**Instructions to follow**
Retype the lines below exactly, but only those from the line that has "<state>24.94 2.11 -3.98" through the line that has "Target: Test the". Omit every picture.

**Provided records**
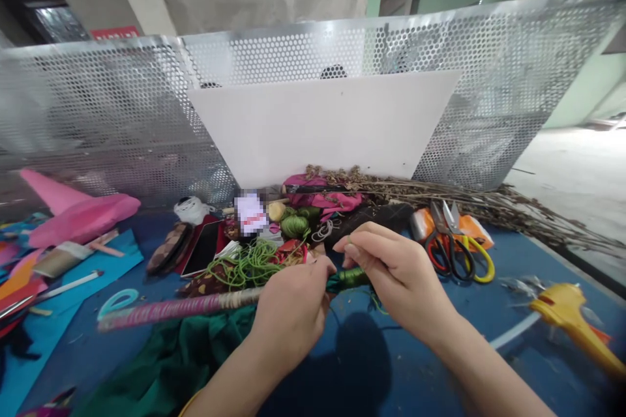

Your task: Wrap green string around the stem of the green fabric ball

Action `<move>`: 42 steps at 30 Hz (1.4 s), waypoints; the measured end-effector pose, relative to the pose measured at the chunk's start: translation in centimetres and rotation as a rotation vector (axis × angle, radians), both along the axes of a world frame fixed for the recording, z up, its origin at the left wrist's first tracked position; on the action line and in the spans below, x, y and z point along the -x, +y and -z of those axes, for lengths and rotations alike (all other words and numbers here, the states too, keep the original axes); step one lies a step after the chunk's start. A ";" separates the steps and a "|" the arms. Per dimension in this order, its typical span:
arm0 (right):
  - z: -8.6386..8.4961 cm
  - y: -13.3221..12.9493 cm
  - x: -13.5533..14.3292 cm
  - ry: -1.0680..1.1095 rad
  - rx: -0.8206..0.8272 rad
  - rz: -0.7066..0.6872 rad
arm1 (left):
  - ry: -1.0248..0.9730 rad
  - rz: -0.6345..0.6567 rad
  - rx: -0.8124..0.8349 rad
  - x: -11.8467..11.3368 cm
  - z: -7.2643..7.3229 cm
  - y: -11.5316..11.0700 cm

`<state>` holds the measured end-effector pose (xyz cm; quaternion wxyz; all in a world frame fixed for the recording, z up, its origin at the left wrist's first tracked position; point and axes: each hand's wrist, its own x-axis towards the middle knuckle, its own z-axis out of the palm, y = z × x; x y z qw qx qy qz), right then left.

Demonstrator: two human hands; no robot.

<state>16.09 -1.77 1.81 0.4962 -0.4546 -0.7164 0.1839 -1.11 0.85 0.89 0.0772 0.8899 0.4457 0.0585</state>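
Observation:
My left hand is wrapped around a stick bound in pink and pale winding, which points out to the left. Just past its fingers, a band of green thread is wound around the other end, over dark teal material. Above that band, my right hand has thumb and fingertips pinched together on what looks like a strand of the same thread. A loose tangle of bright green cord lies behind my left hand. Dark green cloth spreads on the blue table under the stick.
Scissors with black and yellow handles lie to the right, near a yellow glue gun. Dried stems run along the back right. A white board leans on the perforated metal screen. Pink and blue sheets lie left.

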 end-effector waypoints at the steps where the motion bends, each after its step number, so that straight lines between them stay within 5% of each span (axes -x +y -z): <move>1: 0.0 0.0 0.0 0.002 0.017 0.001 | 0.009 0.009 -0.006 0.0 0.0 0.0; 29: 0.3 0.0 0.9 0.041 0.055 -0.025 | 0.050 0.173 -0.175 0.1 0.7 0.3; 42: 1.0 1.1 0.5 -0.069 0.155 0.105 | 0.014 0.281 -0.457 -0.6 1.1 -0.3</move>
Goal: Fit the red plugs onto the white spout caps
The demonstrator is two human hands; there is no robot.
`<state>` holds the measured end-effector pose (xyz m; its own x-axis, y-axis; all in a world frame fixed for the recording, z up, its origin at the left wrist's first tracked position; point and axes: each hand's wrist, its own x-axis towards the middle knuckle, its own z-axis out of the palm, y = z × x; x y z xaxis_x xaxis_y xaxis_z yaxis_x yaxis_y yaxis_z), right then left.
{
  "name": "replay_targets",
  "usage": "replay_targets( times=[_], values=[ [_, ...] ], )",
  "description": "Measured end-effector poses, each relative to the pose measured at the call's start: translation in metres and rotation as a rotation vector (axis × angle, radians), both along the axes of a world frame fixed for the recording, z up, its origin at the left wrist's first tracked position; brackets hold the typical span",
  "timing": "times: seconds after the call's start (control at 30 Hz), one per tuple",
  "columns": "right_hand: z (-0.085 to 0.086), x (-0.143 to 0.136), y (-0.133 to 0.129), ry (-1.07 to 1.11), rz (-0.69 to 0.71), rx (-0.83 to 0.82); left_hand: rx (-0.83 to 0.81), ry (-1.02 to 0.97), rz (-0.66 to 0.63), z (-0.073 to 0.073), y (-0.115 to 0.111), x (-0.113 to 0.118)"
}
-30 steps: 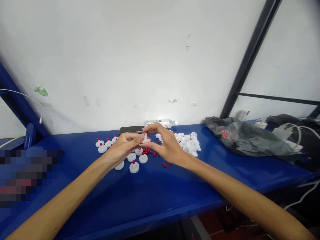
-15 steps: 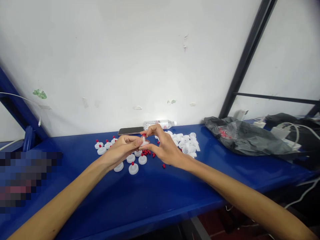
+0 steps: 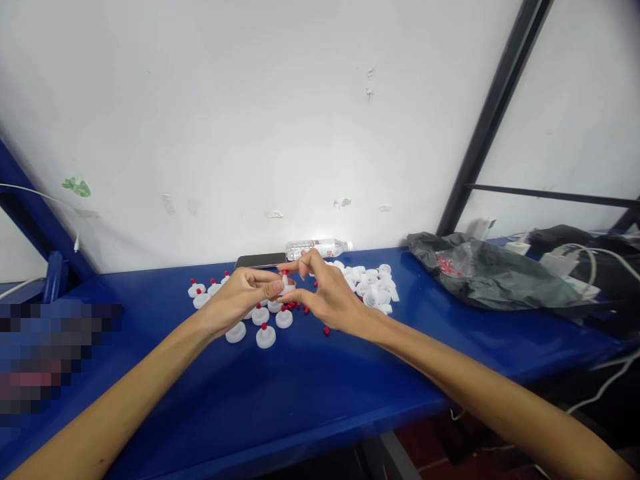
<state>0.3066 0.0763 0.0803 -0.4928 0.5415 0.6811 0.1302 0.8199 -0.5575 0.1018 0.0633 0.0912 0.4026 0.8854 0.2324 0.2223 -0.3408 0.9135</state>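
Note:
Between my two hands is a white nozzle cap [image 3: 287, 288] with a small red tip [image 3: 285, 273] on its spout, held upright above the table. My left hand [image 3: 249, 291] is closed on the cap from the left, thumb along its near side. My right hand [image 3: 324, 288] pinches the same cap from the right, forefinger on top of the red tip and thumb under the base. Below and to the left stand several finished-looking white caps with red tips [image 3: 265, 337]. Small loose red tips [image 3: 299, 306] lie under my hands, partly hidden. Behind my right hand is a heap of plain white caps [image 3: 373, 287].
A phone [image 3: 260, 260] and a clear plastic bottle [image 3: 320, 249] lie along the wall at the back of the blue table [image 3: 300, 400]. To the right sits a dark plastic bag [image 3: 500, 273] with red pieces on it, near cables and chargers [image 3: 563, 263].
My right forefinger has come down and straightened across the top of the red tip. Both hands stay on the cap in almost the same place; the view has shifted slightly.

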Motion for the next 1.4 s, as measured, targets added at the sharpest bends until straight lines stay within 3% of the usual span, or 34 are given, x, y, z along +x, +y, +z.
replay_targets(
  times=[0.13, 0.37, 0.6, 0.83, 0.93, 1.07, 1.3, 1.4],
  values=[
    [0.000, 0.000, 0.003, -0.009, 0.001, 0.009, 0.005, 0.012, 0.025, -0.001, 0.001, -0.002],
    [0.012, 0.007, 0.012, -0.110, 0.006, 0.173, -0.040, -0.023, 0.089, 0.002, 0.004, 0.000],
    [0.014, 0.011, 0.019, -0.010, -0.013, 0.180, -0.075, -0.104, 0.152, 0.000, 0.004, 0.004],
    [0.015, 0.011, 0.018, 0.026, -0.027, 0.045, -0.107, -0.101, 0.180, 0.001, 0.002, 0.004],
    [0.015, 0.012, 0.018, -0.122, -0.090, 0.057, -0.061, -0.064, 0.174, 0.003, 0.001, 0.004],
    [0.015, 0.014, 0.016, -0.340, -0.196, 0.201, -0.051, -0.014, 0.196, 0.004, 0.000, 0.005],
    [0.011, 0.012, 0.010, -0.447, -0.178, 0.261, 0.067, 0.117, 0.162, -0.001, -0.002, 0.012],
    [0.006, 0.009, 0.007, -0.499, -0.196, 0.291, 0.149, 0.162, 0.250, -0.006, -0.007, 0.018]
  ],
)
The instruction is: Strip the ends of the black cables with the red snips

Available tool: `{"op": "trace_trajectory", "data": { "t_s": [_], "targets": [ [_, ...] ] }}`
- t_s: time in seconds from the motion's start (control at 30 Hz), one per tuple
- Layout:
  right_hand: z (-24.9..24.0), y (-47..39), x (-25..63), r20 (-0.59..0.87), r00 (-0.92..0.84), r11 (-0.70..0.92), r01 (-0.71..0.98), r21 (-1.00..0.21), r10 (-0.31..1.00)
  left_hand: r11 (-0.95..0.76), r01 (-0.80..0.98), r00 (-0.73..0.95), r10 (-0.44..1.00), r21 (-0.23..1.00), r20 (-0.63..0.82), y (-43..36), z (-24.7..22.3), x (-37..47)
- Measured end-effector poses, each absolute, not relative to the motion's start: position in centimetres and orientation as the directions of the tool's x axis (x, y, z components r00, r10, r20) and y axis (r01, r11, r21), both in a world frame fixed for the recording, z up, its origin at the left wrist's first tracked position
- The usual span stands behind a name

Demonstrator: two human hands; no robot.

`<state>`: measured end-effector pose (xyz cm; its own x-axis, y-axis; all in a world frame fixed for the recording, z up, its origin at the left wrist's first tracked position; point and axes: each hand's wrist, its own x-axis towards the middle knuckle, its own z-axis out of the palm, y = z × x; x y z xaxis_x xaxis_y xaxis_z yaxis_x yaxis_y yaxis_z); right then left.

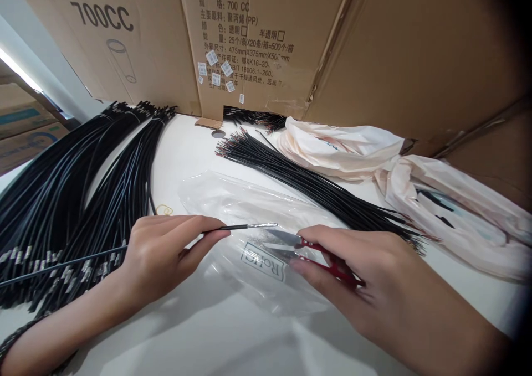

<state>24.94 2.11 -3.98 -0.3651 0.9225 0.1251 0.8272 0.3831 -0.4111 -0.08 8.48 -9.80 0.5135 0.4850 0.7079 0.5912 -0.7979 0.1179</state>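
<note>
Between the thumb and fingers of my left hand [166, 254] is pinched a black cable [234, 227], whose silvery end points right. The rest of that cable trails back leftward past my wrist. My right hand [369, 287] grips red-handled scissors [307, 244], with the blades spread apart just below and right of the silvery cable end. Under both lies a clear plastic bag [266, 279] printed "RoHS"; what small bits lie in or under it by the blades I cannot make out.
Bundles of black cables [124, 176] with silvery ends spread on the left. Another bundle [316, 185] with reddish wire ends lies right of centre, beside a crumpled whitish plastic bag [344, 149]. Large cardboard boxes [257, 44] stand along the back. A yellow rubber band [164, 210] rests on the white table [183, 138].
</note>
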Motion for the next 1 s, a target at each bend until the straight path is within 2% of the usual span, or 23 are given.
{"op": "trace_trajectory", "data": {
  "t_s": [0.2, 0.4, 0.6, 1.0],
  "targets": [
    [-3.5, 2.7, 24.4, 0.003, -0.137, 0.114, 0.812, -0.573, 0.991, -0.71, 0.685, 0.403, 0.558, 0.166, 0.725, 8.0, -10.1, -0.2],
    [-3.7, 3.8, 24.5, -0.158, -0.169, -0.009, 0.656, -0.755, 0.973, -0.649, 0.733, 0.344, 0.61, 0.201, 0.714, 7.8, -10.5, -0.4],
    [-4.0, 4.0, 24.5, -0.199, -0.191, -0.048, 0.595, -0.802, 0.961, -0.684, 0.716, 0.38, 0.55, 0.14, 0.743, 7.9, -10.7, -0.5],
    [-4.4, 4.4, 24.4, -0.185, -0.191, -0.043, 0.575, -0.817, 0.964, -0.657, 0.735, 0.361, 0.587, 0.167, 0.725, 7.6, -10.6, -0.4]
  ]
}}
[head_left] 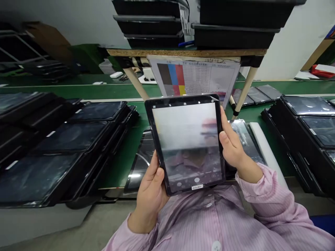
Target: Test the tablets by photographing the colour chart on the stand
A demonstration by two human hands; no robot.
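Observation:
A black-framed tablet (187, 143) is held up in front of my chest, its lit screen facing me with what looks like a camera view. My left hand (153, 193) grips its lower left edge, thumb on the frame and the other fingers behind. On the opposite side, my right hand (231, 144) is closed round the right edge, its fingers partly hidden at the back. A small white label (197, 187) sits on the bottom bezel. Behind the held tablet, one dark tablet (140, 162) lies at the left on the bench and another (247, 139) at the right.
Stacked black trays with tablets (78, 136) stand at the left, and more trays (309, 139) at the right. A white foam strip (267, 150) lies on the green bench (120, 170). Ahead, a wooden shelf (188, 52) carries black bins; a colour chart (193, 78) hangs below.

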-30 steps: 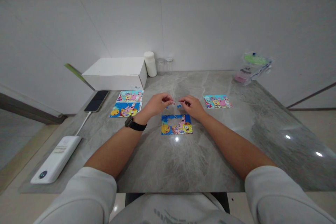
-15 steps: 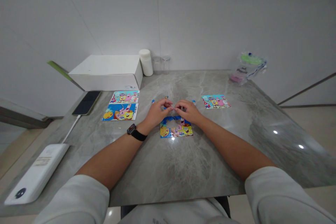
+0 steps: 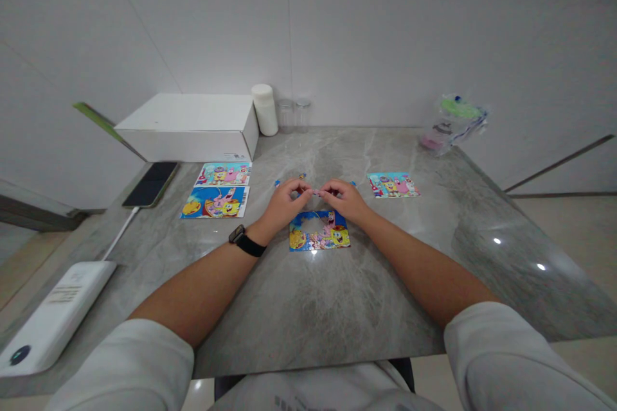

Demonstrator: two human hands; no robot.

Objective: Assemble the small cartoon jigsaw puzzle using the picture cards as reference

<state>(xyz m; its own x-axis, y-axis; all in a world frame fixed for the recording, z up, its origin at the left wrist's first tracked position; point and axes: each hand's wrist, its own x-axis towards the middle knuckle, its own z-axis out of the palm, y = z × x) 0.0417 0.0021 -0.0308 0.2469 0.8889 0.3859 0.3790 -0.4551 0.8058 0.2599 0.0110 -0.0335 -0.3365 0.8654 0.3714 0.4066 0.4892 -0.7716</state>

**Result**
<state>24.94 2.11 -3.98 -0.3651 0.9225 0.1251 0.8272 0.3831 -0.4111 -0.08 8.48 -9.80 0.5135 0.4850 0.7079 0.5912 -0.7979 0.1179</state>
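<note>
Between the thumb and fingers of my left hand [166, 254] is pinched a black cable [234, 227], whose silvery end points right. The rest of that cable trails back leftward past my wrist. My right hand [369, 287] grips red-handled scissors [307, 244], with the blades spread apart just below and right of the silvery cable end. Under both lies a clear plastic bag [266, 279] printed "RoHS"; what small bits lie in or under it by the blades I cannot make out.
Bundles of black cables [124, 176] with silvery ends spread on the left. Another bundle [316, 185] with reddish wire ends lies right of centre, beside a crumpled whitish plastic bag [344, 149]. Large cardboard boxes [257, 44] stand along the back. A yellow rubber band [164, 210] rests on the white table [183, 138].
</note>
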Motion for the next 1 s, a target at each bend until the straight path is within 2% of the usual span, or 23 are given.
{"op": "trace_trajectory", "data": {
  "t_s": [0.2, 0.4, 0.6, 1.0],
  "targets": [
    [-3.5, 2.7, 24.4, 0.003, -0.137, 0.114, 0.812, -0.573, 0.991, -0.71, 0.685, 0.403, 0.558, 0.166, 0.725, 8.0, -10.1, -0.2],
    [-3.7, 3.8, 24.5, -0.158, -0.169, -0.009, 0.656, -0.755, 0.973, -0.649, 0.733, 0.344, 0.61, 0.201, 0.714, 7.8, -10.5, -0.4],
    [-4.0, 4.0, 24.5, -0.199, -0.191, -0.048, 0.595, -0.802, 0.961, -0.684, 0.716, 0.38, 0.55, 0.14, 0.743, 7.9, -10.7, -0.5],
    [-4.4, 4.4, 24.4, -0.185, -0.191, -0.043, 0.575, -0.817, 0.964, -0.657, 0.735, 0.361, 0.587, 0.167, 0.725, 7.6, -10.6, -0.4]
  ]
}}
[head_left] 
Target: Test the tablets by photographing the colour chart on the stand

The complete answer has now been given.